Worthy of Attention

by neveralarch



Category: Imperial Radch Series - Ann Leckie
Genre: Gen
Language: English
Status: Completed
Published: 2019-12-12
Updated: 2019-12-12
Packaged: 2021-02-26 01:21:38
Rating: General Audiences
Warnings: No Archive Warnings Apply
Chapters: 1
Words: 2,563
Publisher: archiveofourown.org
Story URL: https://archiveofourown.org/works/21765229
Author URL: https://archiveofourown.org/users/neveralarch/pseuds/neveralarch
Summary: Sphenehas a new captain. Ambassador Zeiat isn't sure what to think about that.
Relationships: Gem of Sphene & Zeiat (Imperial Radch)
Comments: 43
Kudos: 94
Collections: Yuletide 2019





	Worthy of Attention

**Author's Note:**

  * For [Xochiquetzl](https://archiveofourown.org/users/Xochiquetzl/gifts).



> Happy Yuletide! Hope you enjoy :)

After a very long conclave, where she had very little to do and yet a great deal of things to worry about, and after a very brief but bloody fight to determine who would receive the promotion from Translator, _Ambassador_ Zeiat to the Republic of Two Systems stepped onto the deck of _Sphene_ to be carried to her new post where she would build the very first Presger embassy.

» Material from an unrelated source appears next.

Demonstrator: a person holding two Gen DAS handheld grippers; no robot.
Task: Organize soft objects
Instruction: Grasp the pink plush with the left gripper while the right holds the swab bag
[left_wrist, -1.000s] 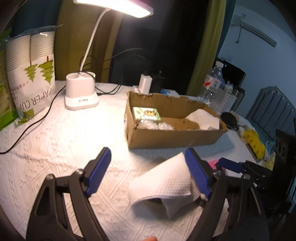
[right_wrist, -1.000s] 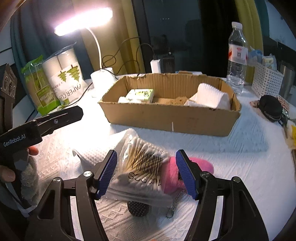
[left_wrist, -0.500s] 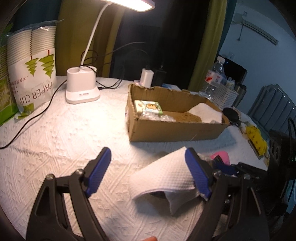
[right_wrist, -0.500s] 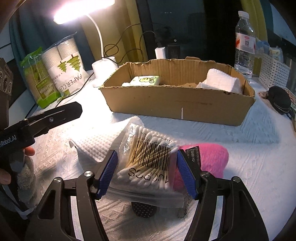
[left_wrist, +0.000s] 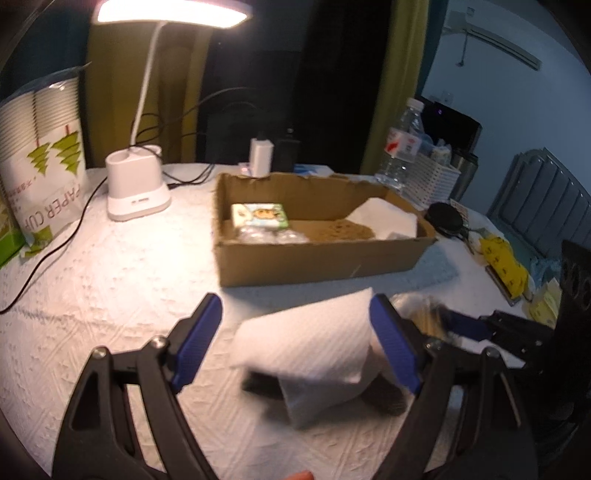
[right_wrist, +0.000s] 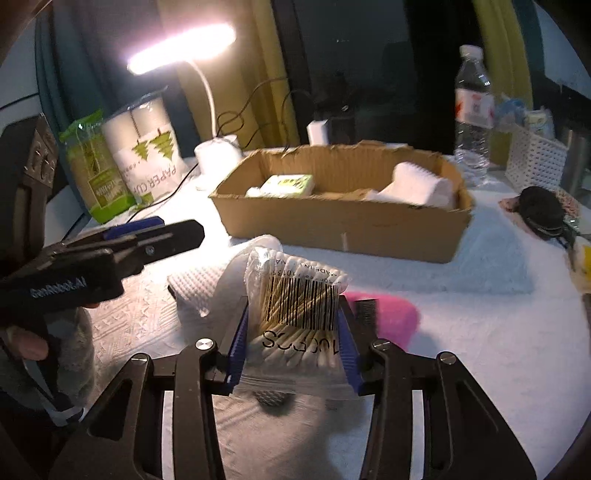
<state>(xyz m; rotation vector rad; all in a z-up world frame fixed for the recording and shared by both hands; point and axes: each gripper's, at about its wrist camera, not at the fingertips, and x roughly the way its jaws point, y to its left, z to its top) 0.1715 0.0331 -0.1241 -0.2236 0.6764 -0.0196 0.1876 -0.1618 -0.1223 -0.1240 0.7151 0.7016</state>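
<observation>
Right hand-held gripper (right_wrist: 291, 341) clamps swab bag (right_wrist: 295, 310); box (right_wrist: 343, 229) holds maybe 3 items.

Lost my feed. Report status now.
Right gripper shut on cotton swab bag. Left gripper open over paper towel. Cardboard box ahead, path unobstructed.

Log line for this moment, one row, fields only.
right gripper: shut on clear bag of cotton swabs | left gripper: open over white paper towel | brown cardboard box: behind both
</observation>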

The fight had been recent. Zeiat wiped some spittle from her cheek, and smiled. 

_Sphene_ was bustling with its bodies, taking Zeiat's luggage and storing it away. One of them came and stood by Zeiat, just stood there and watched her.

Zeiat liked that. It had been a long time since she'd seen _Sphene_ in any of its persons, since it wasn't one of the AI representatives sent to speak at the conclave. She'd missed the way _Sphene_ watched her. Aliens, especially significant aliens, were usually full of roiling emotions that Zeiat struggled to understand. That was frustrating to her, since the whole point of translators was to understand the complexities of the significant species they were based on. 

Zeiat wondered what it said about her, that she would rather spend time with _Sphene_ than any of the humans. _Sphene_ 's biochemical reactions were just so wonderfully predictable. Perhaps the Presger had simply built her wrong. They'd surely improve on her for the AI translators, who were even now in development.

"Hello," said Zeiat, and was rewarded by a slight increase in _Sphene's_ heartrate. "I missed you staring at me."

 _Sphene_ blinked, slowly. Oh, it _was_ wonderful. Zeiat just wanted to taste that gaze.

"It's good to have you to stare at," said one of _Sphene's_ other bodies. "May I show you to your cabin?"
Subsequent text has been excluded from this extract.